The Electron Microscope - Harnessing Electrons to See Inside Cells

By Robin Kunkel | February 20 2018

PMN chemotaxingMicroscopes are the workhorses of pathology. What is so different about the electron microscope, and how does it work? 

The transmission electron microscope (TEM) was invented by Max Knoll and Ernst Ruska in 1931 in Berlin. Although this first electron microscope succeeded in magnifying an electron beam, it had only a resolving power of 50 nanometers (nm). From this beginning, the field of electron microscopy was born and 50 years later, Ernst Ruska won a Nobel Prize for his efforts.

In 1938 at the University of Toronto, Eli Burton and his students constructed the first electron microscope in the New World. This was higher resolution than Ernst’s TEM and led to what became known as the RCA microscope. Unfortunately, the breakout of World War II set back further developments and it wasn’t until twenty years after the war that commercial TEMs with good resolving power became available.

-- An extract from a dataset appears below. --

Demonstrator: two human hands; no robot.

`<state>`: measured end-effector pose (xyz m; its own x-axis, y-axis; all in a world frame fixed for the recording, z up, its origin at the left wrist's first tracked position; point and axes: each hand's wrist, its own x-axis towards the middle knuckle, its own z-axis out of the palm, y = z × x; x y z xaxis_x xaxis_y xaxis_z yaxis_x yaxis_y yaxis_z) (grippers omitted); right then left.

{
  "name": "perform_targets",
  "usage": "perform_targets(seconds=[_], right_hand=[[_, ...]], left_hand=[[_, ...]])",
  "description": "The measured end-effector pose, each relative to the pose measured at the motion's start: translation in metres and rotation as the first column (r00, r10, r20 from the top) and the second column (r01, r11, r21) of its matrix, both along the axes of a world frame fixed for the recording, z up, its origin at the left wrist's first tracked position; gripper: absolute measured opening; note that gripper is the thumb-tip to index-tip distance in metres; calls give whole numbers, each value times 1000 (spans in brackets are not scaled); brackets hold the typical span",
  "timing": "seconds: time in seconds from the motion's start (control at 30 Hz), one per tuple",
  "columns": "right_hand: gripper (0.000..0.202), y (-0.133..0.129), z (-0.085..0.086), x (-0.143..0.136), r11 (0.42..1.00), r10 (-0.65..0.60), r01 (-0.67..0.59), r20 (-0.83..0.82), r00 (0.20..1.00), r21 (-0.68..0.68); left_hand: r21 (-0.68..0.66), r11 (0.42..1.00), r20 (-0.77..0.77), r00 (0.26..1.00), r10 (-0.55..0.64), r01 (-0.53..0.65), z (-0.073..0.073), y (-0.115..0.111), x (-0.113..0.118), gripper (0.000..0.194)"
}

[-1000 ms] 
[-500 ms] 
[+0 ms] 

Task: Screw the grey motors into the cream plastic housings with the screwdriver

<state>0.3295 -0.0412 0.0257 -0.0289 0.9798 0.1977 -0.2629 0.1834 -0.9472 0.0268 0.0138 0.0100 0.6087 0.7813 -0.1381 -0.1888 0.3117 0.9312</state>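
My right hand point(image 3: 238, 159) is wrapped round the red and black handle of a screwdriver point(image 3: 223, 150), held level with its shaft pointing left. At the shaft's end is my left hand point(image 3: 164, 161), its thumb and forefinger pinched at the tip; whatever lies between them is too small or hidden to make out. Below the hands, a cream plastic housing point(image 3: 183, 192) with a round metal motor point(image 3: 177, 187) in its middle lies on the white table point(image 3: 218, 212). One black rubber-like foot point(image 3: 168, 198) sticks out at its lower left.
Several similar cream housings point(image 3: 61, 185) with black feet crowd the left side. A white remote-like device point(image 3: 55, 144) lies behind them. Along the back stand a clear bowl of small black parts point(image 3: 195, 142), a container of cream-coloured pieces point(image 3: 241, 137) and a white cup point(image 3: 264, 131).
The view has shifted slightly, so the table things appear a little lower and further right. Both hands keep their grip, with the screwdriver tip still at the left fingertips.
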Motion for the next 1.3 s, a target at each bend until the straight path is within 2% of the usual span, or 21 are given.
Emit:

The electron microscope is similar to the light microscope in that it uses radiation (electron beam vs. light photons) to give a magnified and detailed image of something that the human eye cannot normally see. Electro-magnets are used to focus the electron beam as it passes through the sample in a vacuum. The electron microscope has a much higher spatial resolution than a light microscope (0.2-2.0nm vs. 200nm).

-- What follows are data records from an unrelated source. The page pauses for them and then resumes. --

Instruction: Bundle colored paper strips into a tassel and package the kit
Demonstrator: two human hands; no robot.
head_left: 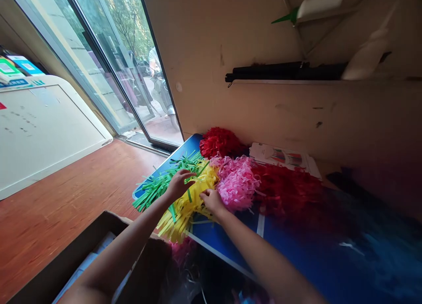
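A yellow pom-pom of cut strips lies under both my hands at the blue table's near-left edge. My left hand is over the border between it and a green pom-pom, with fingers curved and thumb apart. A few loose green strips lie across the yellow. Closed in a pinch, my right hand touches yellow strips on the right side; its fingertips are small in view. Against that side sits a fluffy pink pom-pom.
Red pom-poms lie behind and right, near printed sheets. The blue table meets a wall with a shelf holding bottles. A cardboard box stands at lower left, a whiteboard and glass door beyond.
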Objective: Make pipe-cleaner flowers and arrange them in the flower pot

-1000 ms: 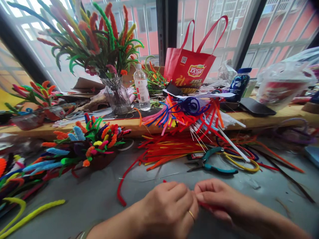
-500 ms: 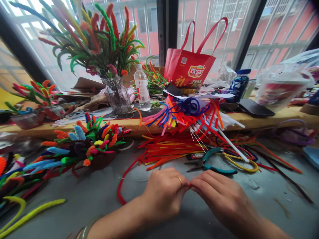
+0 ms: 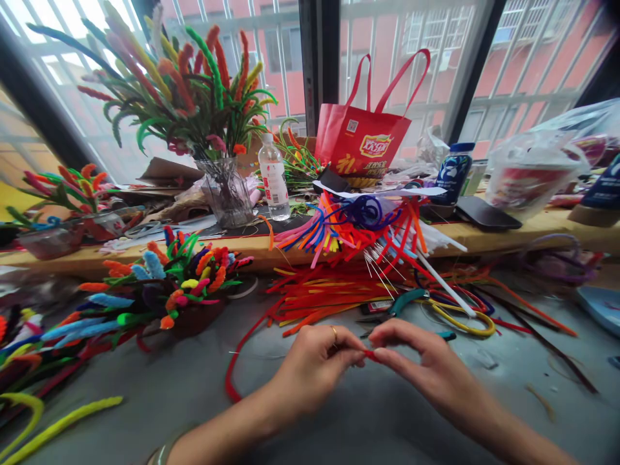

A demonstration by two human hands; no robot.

Because the early TEMs used a very high current electron beam that would burn up the samples, they were initially used in metallurgy where the samples could withstand the high voltage. By the 1950s and 60s however, TEM was being utilized in medicine, and especially in pathology. It was discovered that the proteins and lipids in biological samples could be fixed with aldehydes and osmium and the sample could be embedded in plastic. The sample-containing plastic would be thinly sectioned (~90 angstroms), collected on a small 3mm grid, and stained with heavy metals (uranium and lead). The electron beam going through the sample would be stopped by the heavy metals and pass through where there were no heavy metals. These electrons would then be converted to light photons when they struck a phosphorus viewing screen, resulting in an image of the sample. The first cameras added to the TEM used glass plates covered with an electron sensitive coating. Later Kodak made electron image film and today TEMs are completely digital.

Where light microscopy is used to visual groups of cells and tissue patterns, electron microscopy is excellent at giving the pathologist a view of individual cells, and subcellular components. Diagnoses were aided by pathologists being able to see changes in organelles, cytoskeletal and matrix materials, and deposits of subcellular material. The samples currently analyzed by TEM here in the University of Michigan Department of Pathology consist mostly of glomerular diseases of native and transplanted kidneys, muscle and nerve biopsies, skin for CADASIL syndrome, and abdominal fat for systemic amyloidosis. While the TEM was used to diagnose tumors, today that is more routinely done with immunohistochemistry.

Although TEM yields only black and white images, it can take the viewer to places where many people have never gone. Electron microscopes are used in life sciences, nanotechnologies, medicine, biology, forensic analysis, gemology, metallurgy, semiconductor research, quality control, as well as industry and education. Electron microscopes continue to become more powerful and today we can potentially magnify one million times or more. There is a vast world beyond the limits of our vision, and the electron microscope is helping us see it.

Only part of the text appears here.